### [Your instructions]
Each line below must be reproduced exactly as it stands. Pictures stay out of the copy.

### [Collected material]
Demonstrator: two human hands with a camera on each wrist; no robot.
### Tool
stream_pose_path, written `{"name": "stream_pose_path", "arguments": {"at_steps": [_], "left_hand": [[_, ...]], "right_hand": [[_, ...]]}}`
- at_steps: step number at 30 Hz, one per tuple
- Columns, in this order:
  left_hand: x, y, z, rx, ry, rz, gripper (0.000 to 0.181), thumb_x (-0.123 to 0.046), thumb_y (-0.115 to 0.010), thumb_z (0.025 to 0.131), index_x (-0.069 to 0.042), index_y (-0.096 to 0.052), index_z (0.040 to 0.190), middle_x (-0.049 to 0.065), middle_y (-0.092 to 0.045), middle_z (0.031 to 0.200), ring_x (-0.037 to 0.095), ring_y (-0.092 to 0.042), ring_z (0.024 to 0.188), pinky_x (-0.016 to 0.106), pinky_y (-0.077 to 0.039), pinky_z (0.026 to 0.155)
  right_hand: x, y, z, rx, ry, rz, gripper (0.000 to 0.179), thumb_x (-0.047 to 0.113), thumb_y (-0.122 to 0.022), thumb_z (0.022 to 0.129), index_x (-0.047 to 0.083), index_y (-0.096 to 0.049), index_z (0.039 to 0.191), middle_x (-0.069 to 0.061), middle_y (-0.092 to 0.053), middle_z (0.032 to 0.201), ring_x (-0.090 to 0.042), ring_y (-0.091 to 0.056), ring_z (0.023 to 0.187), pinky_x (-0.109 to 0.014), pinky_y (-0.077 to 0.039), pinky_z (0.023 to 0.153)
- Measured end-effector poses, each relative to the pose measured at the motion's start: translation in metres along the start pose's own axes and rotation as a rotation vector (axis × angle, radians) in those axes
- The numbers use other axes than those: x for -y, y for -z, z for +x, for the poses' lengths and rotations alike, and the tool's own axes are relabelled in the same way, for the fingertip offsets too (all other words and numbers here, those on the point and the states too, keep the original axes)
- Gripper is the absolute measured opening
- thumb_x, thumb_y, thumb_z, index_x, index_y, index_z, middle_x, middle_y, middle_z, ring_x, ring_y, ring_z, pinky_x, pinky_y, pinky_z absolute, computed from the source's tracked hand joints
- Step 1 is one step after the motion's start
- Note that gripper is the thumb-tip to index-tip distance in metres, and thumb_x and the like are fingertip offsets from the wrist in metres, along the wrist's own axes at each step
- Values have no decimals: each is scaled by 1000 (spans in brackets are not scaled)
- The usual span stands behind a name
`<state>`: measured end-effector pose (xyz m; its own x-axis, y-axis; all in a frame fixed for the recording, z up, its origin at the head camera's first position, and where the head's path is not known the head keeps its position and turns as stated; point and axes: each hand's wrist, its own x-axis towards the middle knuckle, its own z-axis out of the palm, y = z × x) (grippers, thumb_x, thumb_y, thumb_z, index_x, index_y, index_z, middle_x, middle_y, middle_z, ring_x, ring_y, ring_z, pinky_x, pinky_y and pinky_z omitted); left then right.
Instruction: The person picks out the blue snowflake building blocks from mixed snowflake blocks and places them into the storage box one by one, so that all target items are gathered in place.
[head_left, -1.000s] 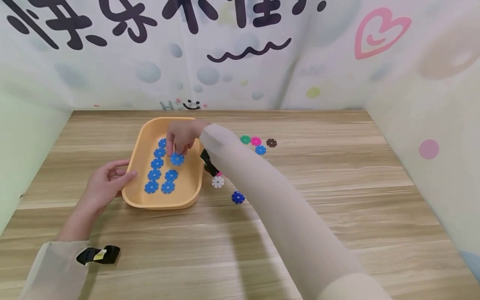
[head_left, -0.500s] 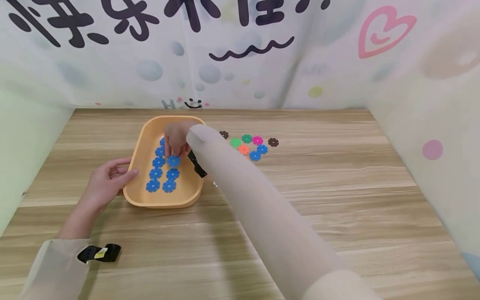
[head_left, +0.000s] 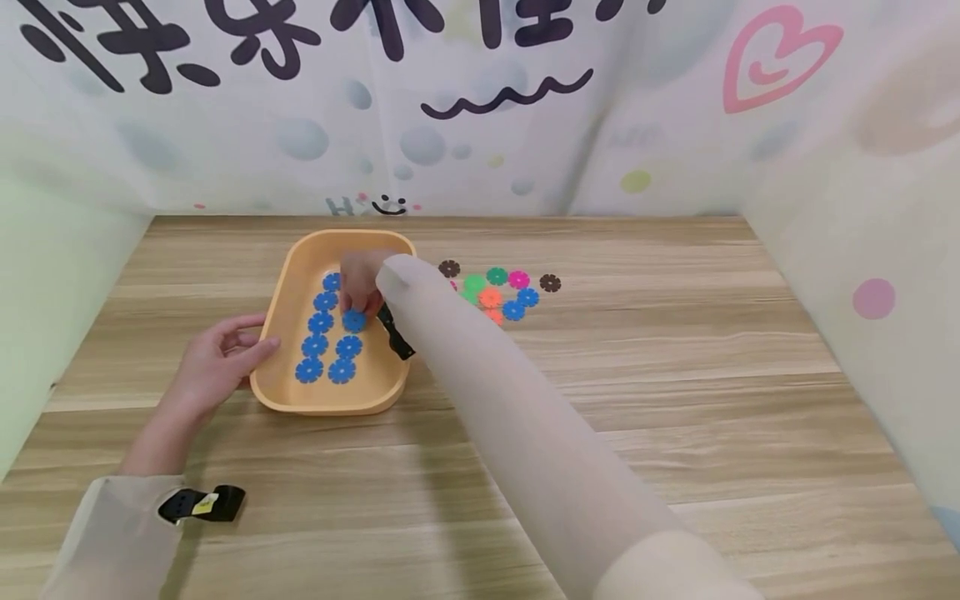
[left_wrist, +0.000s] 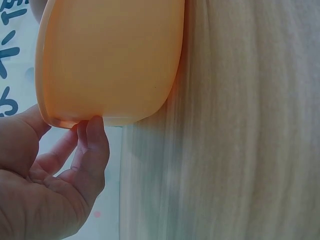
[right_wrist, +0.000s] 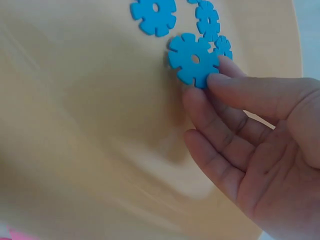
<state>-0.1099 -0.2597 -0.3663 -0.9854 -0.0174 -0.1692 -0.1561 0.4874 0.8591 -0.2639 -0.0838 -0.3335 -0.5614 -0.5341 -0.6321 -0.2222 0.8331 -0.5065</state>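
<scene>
My right hand (head_left: pixel 362 279) reaches into the orange tray (head_left: pixel 386 400) and pinches a blue snowflake disc (right_wrist: pixel 194 60) at its edge between thumb and fingers. The notched disc is close over the tray floor, just beyond two other blue discs (head_left: pixel 348 347) on the right side. Along the left side runs a column of several blue discs (head_left: pixel 321 322). My left hand (head_left: pixel 217 362) grips the tray's near-left rim, thumb over the edge and fingers on the outer wall (left_wrist: pixel 112 65). In the head view the right sleeve covers part of the tray's right wall.
On the wooden tabletop (head_left: pixel 637 350), right of the tray, lie several loose discs: brown (head_left: pixel 551 283), dark green (head_left: pixel 497 276), pink (head_left: pixel 519 279), orange (head_left: pixel 491 297) and blue (head_left: pixel 513 310). My right forearm (head_left: pixel 510 400) crosses the table. A printed backdrop (head_left: pixel 480 158) stands behind.
My right hand, still pinching the blue disc, has shifted slightly within the tray above the right column. The left hand keeps its grip on the rim.
</scene>
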Motion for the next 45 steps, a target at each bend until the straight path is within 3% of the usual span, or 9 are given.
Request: {"name": "stream_pose_path", "arguments": {"at_steps": [12,19,26,32,35,38,42,45], "left_hand": [[-3,-3,2,6,-10,-10,57,-25,-57,92,6,-35,135,23,-54,101,4,-60,70,27,-55,59],[-6,-4,5,18,-11,-24,59,-27,-56,92,6,-34,135,27,-52,106,4,-61,70,28,-55,59],[-9,-5,6,20,-19,-31,57,-25,-56,92,7,-35,135,29,-51,108,3,-61,71,28,-55,59],[-9,-5,5,18,-19,-30,57,-25,-56,92,7,-35,135,29,-51,107,4,-61,70,28,-55,59],[-9,-5,4,14,-10,-17,58,-26,-56,92,6,-35,135,29,-52,107,3,-60,70,29,-55,59],[-8,-4,2,9,-5,-10,58,-26,-56,92,6,-35,135,27,-53,105,3,-60,70,28,-55,59],[-5,-2,0,1,-10,-18,58,-25,-57,92,7,-35,134,14,-57,95,4,-60,69,28,-55,58],[-3,-1,-2,-5,-10,-17,57,-24,-57,92,8,-35,134,12,-58,94,4,-60,69,29,-55,57]], "right_hand": [[1,-1,-7,-10,10,-23,17,-5,-59,84,6,-70,90,-4,-63,88,-12,-56,63,-17,-49,56],[0,-1,-10,-27,-30,-43,19,-4,-58,85,8,-71,94,-3,-64,88,-12,-57,65,-17,-49,57],[0,0,-13,-76,-106,-16,12,1,-63,84,9,-71,89,-4,-64,85,-14,-58,70,-19,-50,63],[0,2,-10,-94,-81,41,11,1,-61,85,8,-69,89,-5,-61,87,-15,-57,72,-20,-49,56],[3,6,-11,-120,-36,58,11,1,-60,86,7,-68,90,-4,-60,87,-16,-57,75,-22,-49,57],[9,11,-16,-133,44,-11,14,3,-59,87,8,-68,97,-2,-60,88,-16,-57,76,-23,-46,62],[15,18,-34,-150,150,-126,20,11,-61,88,12,-66,107,0,-60,94,-14,-57,77,-24,-44,65],[11,21,-47,-163,233,-146,22,12,-63,87,12,-64,109,0,-59,103,-14,-58,79,-22,-46,67]]}}
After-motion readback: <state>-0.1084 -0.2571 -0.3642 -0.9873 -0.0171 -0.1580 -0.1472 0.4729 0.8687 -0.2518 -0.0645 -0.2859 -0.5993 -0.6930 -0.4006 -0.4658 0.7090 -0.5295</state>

### [Solution for this problem]
Demonstrator: two human hands with a camera on each wrist; no robot.
### Tool
stream_pose_path, written `{"name": "stream_pose_path", "arguments": {"at_steps": [_], "left_hand": [[_, ...]], "right_hand": [[_, ...]]}}`
- at_steps: step number at 30 Hz, one per tuple
- Columns, in this order:
  left_hand: x, y, z, rx, ry, rz, gripper (0.000 to 0.181), thumb_x (-0.123 to 0.046), thumb_y (-0.115 to 0.010), thumb_z (0.025 to 0.131), index_x (-0.069 to 0.042), index_y (-0.096 to 0.052), index_z (0.040 to 0.190), middle_x (-0.049 to 0.065), middle_y (-0.092 to 0.045), middle_z (0.031 to 0.200), ring_x (-0.037 to 0.095), ring_y (-0.092 to 0.042), ring_z (0.024 to 0.188), pinky_x (-0.016 to 0.106), pinky_y (-0.077 to 0.039), pinky_z (0.026 to 0.155)
  right_hand: x, y, z, rx, ry, rz, gripper (0.000 to 0.179), thumb_x (-0.047 to 0.113), thumb_y (-0.122 to 0.022), thumb_z (0.022 to 0.129), index_x (-0.047 to 0.083), index_y (-0.096 to 0.049), index_z (0.039 to 0.191), middle_x (-0.069 to 0.061), middle_y (-0.092 to 0.053), middle_z (0.032 to 0.201), ring_x (-0.090 to 0.042), ring_y (-0.091 to 0.056), ring_z (0.023 to 0.187), pinky_x (-0.109 to 0.014), pinky_y (-0.077 to 0.039), pinky_z (0.023 to 0.153)
- Measured end-effector poses, each relative to the pose measured at the motion's start: translation in metres along the start pose's own axes and rotation as a rotation vector (axis × angle, radians) in those axes
- The numbers use other axes than those: x for -y, y for -z, z for +x, for the poses' lengths and rotations alike, and the tool's own axes are relabelled in the same way, for the fingertip offsets too (all other words and numbers here, those on the point and the states too, keep the original axes)
- Gripper is the absolute measured opening
- thumb_x, thumb_y, thumb_z, index_x, index_y, index_z, middle_x, middle_y, middle_z, ring_x, ring_y, ring_z, pinky_x, pinky_y, pinky_z absolute, computed from the source's tracked hand joints
- Step 1 is one step after the motion's start
- Note that gripper is the thumb-tip to index-tip distance in metres, and thumb_x and the like are fingertip offsets from the wrist in metres, along the wrist's own axes at each step
- Values have no decimals: each is scaled by 1000 (spans in brackets are not scaled)
- The usual span stands behind a name
`<state>`: measured end-effector pose (xyz m; its own x-axis, y-axis; all in a frame fixed for the recording, z up, its origin at the head camera's first position, and where the head's path is not known the head keeps its position and turns as stated; point and axes: each hand's wrist, its own x-axis towards the middle knuckle, its own z-axis out of the palm, y = z × x) (grippers, thumb_x, thumb_y, thumb_z, index_x, index_y, index_z, middle_x, middle_y, middle_z, ring_x, ring_y, ring_z, pinky_x, pinky_y and pinky_z omitted); left then right.
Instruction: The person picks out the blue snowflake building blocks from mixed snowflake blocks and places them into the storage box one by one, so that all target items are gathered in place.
[head_left, -1.000s] 
[head_left, -0.500s] 
[head_left, +0.000s] 
[left_wrist, +0.000s] 
[right_wrist, +0.000s] 
<state>-0.1099 -0.2597 -0.3663 -0.9854 -0.0174 -0.1692 -0.1561 0.4874 0.8591 -0.2639 -0.0838 -0.3335 -0.5614 -0.5341 -0.6321 -0.2222 0.8331 -0.5065</state>
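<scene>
My right hand (head_left: pixel 362 279) reaches into the orange tray (head_left: pixel 386 400) and pinches a blue snowflake disc (right_wrist: pixel 194 60) at its edge between thumb and fingers. The notched disc is close over the tray floor, just beyond two other blue discs (head_left: pixel 348 347) on the right side. Along the left side runs a column of several blue discs (head_left: pixel 321 322). My left hand (head_left: pixel 217 362) grips the tray's near-left rim, thumb over the edge and fingers on the outer wall (left_wrist: pixel 112 65). In the head view the right sleeve covers part of the tray's right wall.
On the wooden tabletop (head_left: pixel 637 350), right of the tray, lie several loose discs: brown (head_left: pixel 551 283), dark green (head_left: pixel 497 276), pink (head_left: pixel 519 279), orange (head_left: pixel 491 297) and blue (head_left: pixel 513 310). My right forearm (head_left: pixel 510 400) crosses the table. A printed backdrop (head_left: pixel 480 158) stands behind.
My right hand, still pinching the blue disc, has shifted slightly within the tray above the right column. The left hand keeps its grip on the rim.
</scene>
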Motion for the next 45 steps, a target at each bend until the straight path is within 3% of the usual span, or 9 are given.
Request: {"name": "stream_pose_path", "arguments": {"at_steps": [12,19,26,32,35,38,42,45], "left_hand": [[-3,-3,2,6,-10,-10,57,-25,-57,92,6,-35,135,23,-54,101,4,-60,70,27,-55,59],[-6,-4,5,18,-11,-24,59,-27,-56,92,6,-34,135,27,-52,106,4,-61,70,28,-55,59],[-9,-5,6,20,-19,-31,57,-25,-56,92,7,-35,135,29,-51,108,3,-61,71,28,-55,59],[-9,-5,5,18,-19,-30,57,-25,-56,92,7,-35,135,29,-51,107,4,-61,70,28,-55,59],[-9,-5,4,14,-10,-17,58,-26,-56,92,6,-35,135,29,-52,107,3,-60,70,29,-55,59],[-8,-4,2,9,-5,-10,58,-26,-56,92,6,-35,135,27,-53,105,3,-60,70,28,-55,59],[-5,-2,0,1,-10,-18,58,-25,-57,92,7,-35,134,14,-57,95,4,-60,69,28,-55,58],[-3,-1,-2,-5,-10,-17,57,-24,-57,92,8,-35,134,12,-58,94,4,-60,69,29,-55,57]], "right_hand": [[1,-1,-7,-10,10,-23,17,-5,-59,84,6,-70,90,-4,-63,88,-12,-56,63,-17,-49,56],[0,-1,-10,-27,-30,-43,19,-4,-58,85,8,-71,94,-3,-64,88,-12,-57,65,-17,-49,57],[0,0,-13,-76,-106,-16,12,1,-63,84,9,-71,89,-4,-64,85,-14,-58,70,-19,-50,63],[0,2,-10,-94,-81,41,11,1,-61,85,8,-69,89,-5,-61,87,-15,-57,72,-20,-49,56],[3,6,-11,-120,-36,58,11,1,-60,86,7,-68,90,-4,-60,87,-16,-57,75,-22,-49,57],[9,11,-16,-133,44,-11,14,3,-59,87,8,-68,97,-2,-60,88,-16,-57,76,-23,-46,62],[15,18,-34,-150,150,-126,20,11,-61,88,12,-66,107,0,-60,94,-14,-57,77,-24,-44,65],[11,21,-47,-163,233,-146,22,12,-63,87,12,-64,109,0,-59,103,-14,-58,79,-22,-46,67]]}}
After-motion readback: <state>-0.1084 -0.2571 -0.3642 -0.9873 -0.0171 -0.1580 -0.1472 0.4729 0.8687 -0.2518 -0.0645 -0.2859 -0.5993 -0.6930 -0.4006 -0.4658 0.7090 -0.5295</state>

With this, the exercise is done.